* Brief
The listing below should be printed exactly, though its pictures must not be.

● ● ●

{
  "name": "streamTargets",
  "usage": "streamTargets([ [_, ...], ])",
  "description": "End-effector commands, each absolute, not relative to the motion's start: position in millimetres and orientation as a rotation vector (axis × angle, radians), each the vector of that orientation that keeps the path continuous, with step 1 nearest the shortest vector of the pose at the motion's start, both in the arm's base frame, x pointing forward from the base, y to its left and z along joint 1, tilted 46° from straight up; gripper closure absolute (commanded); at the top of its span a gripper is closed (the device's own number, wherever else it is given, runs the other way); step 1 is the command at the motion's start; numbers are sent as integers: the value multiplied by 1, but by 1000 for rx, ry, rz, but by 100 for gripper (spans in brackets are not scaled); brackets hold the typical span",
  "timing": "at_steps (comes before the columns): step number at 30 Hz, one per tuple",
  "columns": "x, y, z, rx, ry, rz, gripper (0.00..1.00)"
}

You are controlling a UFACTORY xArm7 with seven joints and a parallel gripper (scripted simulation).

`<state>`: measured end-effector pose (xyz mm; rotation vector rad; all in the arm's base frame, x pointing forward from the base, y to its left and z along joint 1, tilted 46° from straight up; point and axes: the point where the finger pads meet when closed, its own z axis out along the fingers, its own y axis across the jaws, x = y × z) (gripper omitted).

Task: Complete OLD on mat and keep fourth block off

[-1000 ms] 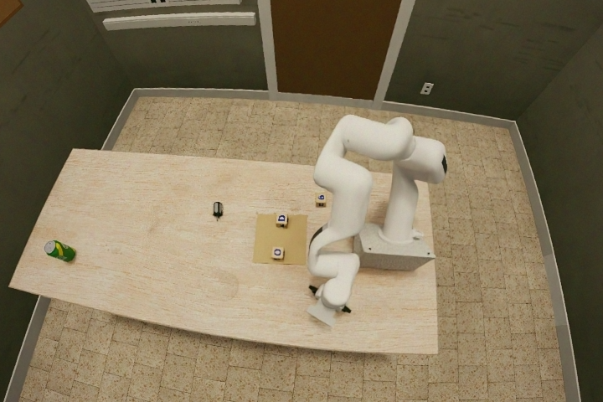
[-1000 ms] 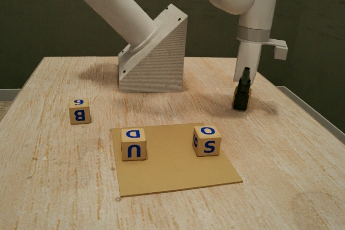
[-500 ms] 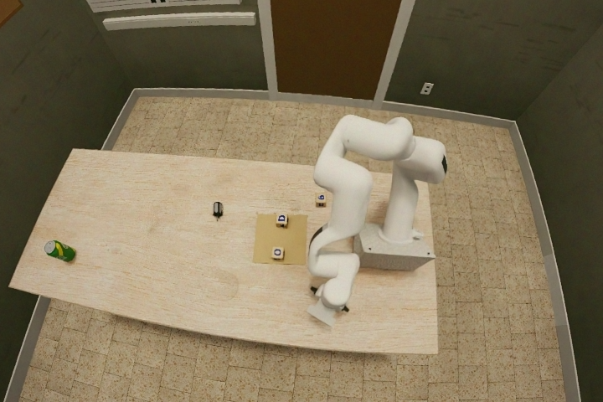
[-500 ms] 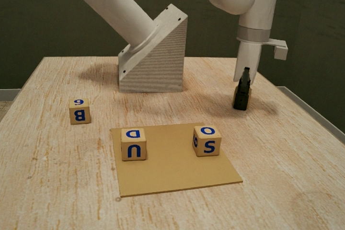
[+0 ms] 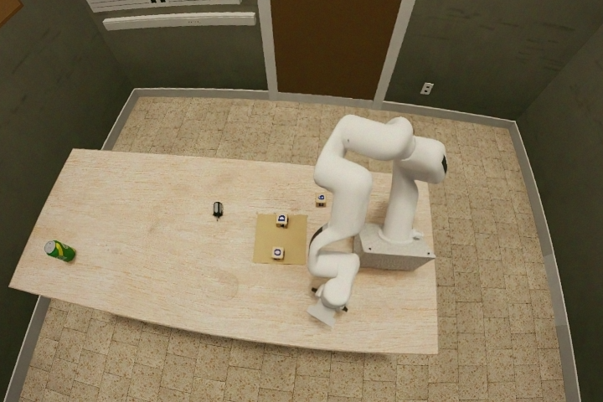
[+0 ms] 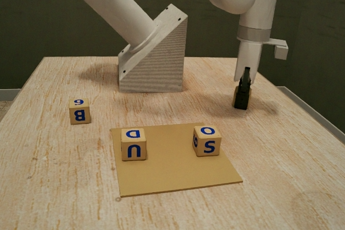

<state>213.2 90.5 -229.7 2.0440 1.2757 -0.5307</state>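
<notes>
A tan mat [image 5: 292,237] [image 6: 173,167] lies on the wooden table. On it stand a block with D on top [image 5: 281,219] [image 6: 133,143] and a block with O on top [image 5: 277,252] [image 6: 206,140], well apart. A block with 6 on top and B on its side [image 5: 320,199] [image 6: 79,110] stands off the mat. My gripper [image 6: 242,105] is down at the table, shut on a fourth block [image 6: 235,97], off the mat beyond the O block. Its near finger covers the block's face, so I cannot read its letters. In the top view the wrist hides both.
The robot's base [image 5: 392,251] [image 6: 154,62] stands behind the mat. A green can [image 5: 59,250] lies at the table's far end, and a small black object [image 5: 217,208] stands mid-table. The table edge runs close to the gripper.
</notes>
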Motion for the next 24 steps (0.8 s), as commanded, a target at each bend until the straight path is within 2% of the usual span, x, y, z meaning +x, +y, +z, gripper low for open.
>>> streamTargets([
  [1, 213, 92, -230, 2045, 1277, -529, 59],
  [24, 213, 92, -230, 2045, 1277, -529, 59],
])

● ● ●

* Response to this exercise
{
  "name": "streamTargets",
  "usage": "streamTargets([ [_, ...], ])",
  "description": "End-effector commands, each absolute, not relative to the motion's start: position in millimetres and orientation as a rotation vector (axis × angle, radians), each the vector of that orientation that keeps the path continuous, with step 1 nearest the shortest vector of the pose at the motion's start, both in the arm's base frame, x pointing forward from the base, y to its left and z along joint 1, tilted 46° from straight up; gripper closure absolute (commanded); at the top of its span a gripper is closed (the device's own number, wherever else it is given, runs the other way); step 1 is the command at the motion's start; numbers are sent as integers: the value multiplied by 1, but by 1000 for rx, ry, rz, but by 100 for gripper (spans in brackets are not scaled); brackets hold the typical span",
  "timing": "at_steps (comes before the columns): step number at 30 Hz, one per tuple",
  "columns": "x, y, z, rx, ry, rz, gripper (0.00..1.00)"
}

You are controlling a UFACTORY xArm7 with seven joints and a parallel gripper (scripted simulation).

`<state>`: measured end-effector pose (xyz mm; rotation vector rad; all in the arm's base frame, x pointing forward from the base, y to its left and z along joint 1, tilted 46° from straight up; point and axes: the point where the finger pads meet when closed, its own z axis out along the fingers, its own y axis across the jaws, x = y × z) (gripper omitted).

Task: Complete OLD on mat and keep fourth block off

[-1000 ms] 
[-1000 ms] 
[-500 ms] 
[-500 ms] 
[+0 ms] 
[+0 ms] 

<state>213.2 90.5 -229.7 2.0440 1.2757 -0.5307</state>
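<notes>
A tan mat [image 5: 292,237] [image 6: 173,167] lies on the wooden table. On it stand a block with D on top [image 5: 281,219] [image 6: 133,143] and a block with O on top [image 5: 277,252] [image 6: 206,140], well apart. A block with 6 on top and B on its side [image 5: 320,199] [image 6: 79,110] stands off the mat. My gripper [image 6: 242,105] is down at the table, shut on a fourth block [image 6: 235,97], off the mat beyond the O block. Its near finger covers the block's face, so I cannot read its letters. In the top view the wrist hides both.
The robot's base [image 5: 392,251] [image 6: 154,62] stands behind the mat. A green can [image 5: 59,250] lies at the table's far end, and a small black object [image 5: 217,208] stands mid-table. The table edge runs close to the gripper.
</notes>
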Motion for the next 24 steps (0.8 s), as commanded, a target at each bend until the straight path is within 2% of the usual span, x, y, z meaning +x, +y, +z, gripper low for open.
>>> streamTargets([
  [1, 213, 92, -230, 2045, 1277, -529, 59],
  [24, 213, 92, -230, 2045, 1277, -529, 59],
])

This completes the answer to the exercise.